Why teachers need explainable AI, not just accurate AI — building the KC dashboard

#numpath #adaptivelearning #python #vue

What We Built

NumPath's teacher dashboard previously showed one number per student: 7-day accuracy. A teacher looking at "Emma — 43%" has no idea whether Emma is struggling with borrowing, place value, number sense, or all three. The number is technically correct and completely unactionable.

In this post I'll walk through how we added a Knowledge Component (KC) mastery panel to the dashboard — colour-coded progress bars per skill that expand to show p_mastery %, mastery level label, and opportunity count. The backend piece is a single endpoint backed by a left-join use case. The research reason it matters is more interesting than the code.

The Design Decision

The core choice was: what data does a teacher actually need?

We had three options:

Accuracy-only (what we had): fast to compute, no additional queries, but unactionable
Raw BKT parameters: show p_mastery, p_learn, p_guess, p_slip — complete but overwhelming for a classroom teacher
KC mastery levels: translate p_mastery into a three-tier label (Novice / Developing / Mastered) with colour coding, keeping the raw number available on expand

We chose option 3. The mastery level thresholds are defined as named constants in get_kc_states.py:

_MASTERY_DEVELOPING = 0.40
_MASTERY_MASTERED   = 0.80

def _mastery_level(p_mastery: float) -> str:
    if p_mastery >= _MASTERY_MASTERED:
        return "Mastered"
    if p_mastery >= _MASTERY_DEVELOPING:
        return "Developing"
    return "Novice"

One deliberate UX choice: a student with no attempts at all still sees all 5 skills at 0% / Novice. There's no "no data yet" placeholder. The teacher sees the full KC grid from day one — an empty bar is information ("this student hasn't encountered this skill yet"), not an error.

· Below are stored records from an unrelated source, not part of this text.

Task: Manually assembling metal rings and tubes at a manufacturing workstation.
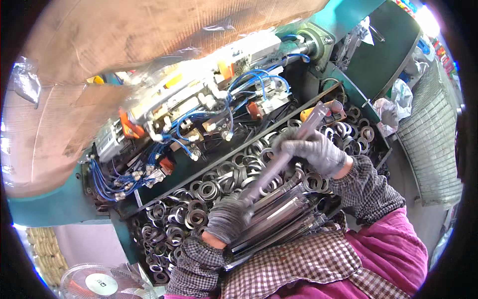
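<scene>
1. Gripping a long steel rod (284, 157), both gloved hands clench it — the left hand (226, 217) at its lower end, the right hand (316, 152) near its upper part.
2. Slanting up to the right, the rod sits above a tray (149, 205) heaped with metal rings (196, 217).
3. More rods (279, 214) lie bundled just below — beside the left hand.
4. Blue hoses (107, 182) run over the machine (209, 107) behind the tray.
</scene>
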Demonstrator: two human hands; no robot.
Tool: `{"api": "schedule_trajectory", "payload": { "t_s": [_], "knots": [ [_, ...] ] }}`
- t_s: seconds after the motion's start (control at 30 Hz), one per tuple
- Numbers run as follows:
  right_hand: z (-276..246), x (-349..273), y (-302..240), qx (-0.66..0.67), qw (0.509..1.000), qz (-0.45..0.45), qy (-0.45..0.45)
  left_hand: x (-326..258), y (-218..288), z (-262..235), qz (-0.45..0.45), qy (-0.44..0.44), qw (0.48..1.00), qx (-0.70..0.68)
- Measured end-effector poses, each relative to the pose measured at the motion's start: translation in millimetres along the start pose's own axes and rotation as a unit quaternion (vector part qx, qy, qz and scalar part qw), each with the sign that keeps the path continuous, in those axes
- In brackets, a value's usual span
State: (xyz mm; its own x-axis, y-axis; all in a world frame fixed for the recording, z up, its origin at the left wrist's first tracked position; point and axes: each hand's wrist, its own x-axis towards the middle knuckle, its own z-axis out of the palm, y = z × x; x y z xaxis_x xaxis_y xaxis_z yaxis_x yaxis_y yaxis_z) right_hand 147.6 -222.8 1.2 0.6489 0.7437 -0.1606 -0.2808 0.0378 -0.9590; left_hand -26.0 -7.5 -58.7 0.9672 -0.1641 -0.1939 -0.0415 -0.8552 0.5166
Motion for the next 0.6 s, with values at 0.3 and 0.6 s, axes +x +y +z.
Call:
{"api": "schedule_trajectory", "payload": {
  "t_s": [0.3,0.6],
  "knots": [
    [54,93,35,0.304,0.946,0.105,-0.047,0,23,1,-0.046,-0.009,0.999,0.015],
    [118,155,32,0.415,0.909,0.046,0.004,11,-3,-4,-0.118,-0.128,0.985,0.006]
  ]
}}
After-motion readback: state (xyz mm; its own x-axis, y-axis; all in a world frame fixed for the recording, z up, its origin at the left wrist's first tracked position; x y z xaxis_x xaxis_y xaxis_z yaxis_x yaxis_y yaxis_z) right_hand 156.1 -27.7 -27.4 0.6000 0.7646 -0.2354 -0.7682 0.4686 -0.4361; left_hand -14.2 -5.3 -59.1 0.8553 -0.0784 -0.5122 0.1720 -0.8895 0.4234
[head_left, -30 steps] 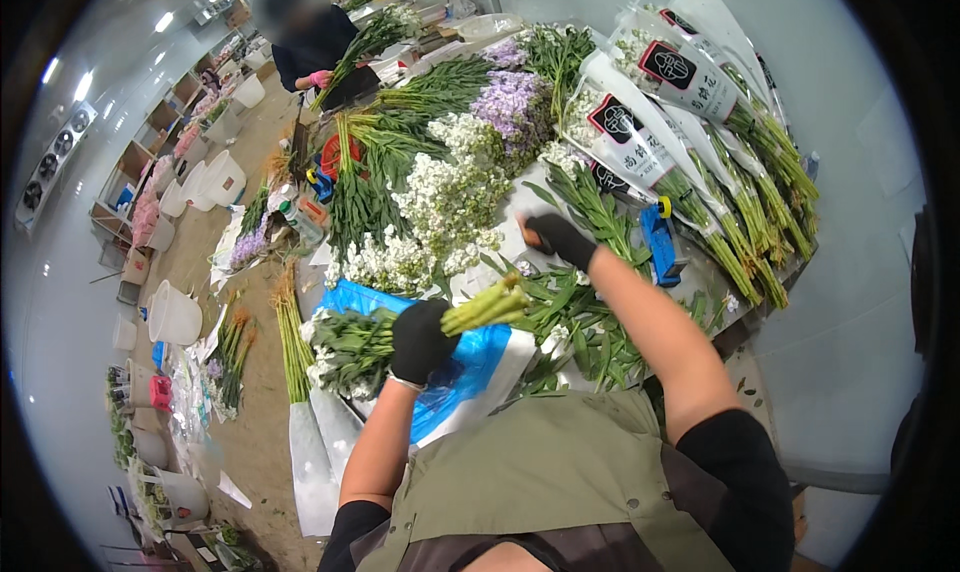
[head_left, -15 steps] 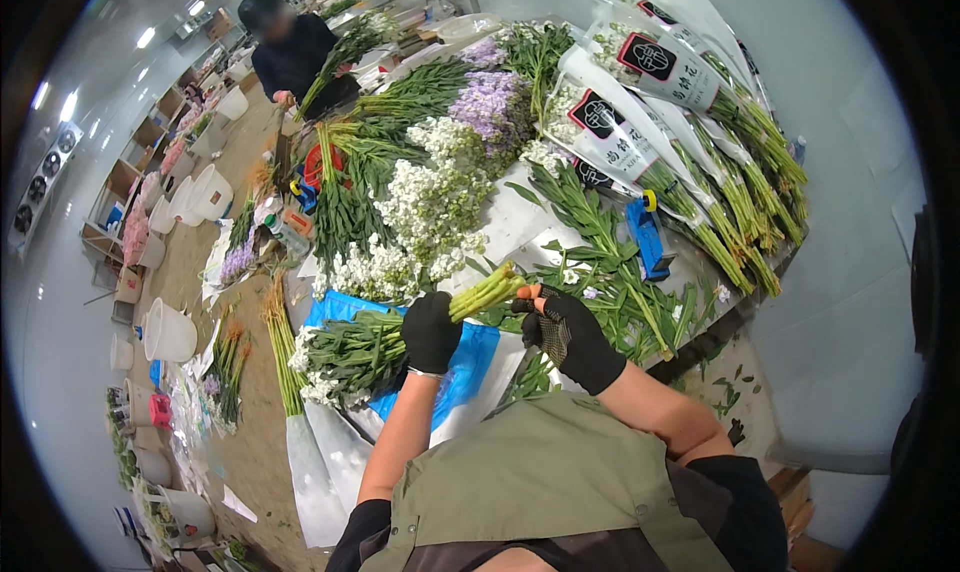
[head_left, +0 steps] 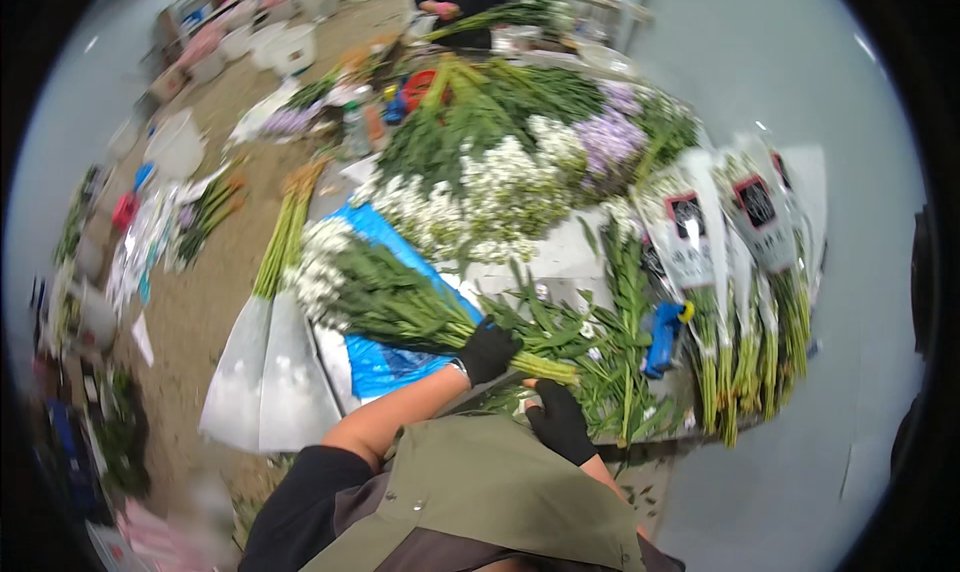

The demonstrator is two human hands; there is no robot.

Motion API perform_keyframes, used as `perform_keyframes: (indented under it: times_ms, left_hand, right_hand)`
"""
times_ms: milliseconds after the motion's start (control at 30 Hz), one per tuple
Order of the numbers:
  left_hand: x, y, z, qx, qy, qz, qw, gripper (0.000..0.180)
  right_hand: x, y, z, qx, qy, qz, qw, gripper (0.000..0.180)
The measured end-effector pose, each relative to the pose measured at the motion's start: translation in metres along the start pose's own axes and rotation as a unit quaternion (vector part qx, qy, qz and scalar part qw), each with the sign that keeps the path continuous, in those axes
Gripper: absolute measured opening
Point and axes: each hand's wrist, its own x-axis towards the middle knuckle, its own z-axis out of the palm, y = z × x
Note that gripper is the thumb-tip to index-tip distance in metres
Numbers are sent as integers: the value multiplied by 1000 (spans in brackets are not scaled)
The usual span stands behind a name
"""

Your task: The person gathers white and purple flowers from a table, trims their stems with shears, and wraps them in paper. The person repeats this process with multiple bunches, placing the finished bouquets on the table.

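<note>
My left hand point(head_left: 489, 352), in a black glove with bare fingertips, is closed around the lower stems of a bunch of white flowers point(head_left: 400, 297). The blossoms point to the left and the cut ends stick out to the right of my fist. Just below those ends is my gloved right hand point(head_left: 560, 420), its fingertips close to the stems; blur hides whether they touch or grip anything. Under the bunch lies a blue plastic sheet point(head_left: 385, 367). Loose green stems and leaves point(head_left: 620, 347) are scattered beyond and right of my hands.
Piled white flowers point(head_left: 500, 197) and purple flowers point(head_left: 610, 140) lie farther back. A blue tool with a yellow knob point(head_left: 662, 340) stands at right, beside paper-wrapped bouquets point(head_left: 750, 272). Two white-sleeved bunches point(head_left: 270, 372) lie at left. A co-worker point(head_left: 460, 2) holds stems at the far side.
My view has swung, so the table sits differently in the picture. The bunch now stretches out longer to the left of my left hand, and my right hand is lower, below the stem ends.
</note>
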Motion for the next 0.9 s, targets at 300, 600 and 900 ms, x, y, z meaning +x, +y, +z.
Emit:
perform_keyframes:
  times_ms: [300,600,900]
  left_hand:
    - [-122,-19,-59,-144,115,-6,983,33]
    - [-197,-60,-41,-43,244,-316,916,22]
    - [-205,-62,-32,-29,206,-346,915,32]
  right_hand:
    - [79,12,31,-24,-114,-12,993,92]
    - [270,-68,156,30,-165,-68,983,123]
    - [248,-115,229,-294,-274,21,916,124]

The access control pattern is worth noting too. We added a require_authenticated dependency — any valid JWT — and enforced role logic in the route handler:

@router.get("/{student_id}/kc-states", response_model=KCStatesResponse)
async def get_kc_states(
    student_id: uuid.UUID,
    db: AsyncSession = Depends(get_db),
    auth: dict = Depends(require_authenticated),
) -> KCStatesResponse:
    role = auth.get("role")
    if role == "student" and auth.get("sub") != str(student_id):
        raise HTTPException(status_code=status.HTTP_403_FORBIDDEN, detail="Access denied")
    ...

Students see their own KC states. Teachers see any student's. The rule lives in one place — the route — rather than being split across two separate dependency functions.

Why It Matters for the Research

The MacLellan ITS framework's "Teacher-in-the-Loop" principle isn't just about giving teachers a screen. It's about giving them information they can act on. A 43% accuracy number tells a teacher "this student is struggling." A KC panel that shows SUB_BORROW at 12% (Novice, 8 attempts) while PLACE_VALUE is at 67% (Developing, 14 attempts) tells a teacher "this student needs targeted borrowing practice — and they've already tried eight times, so hints aren't landing."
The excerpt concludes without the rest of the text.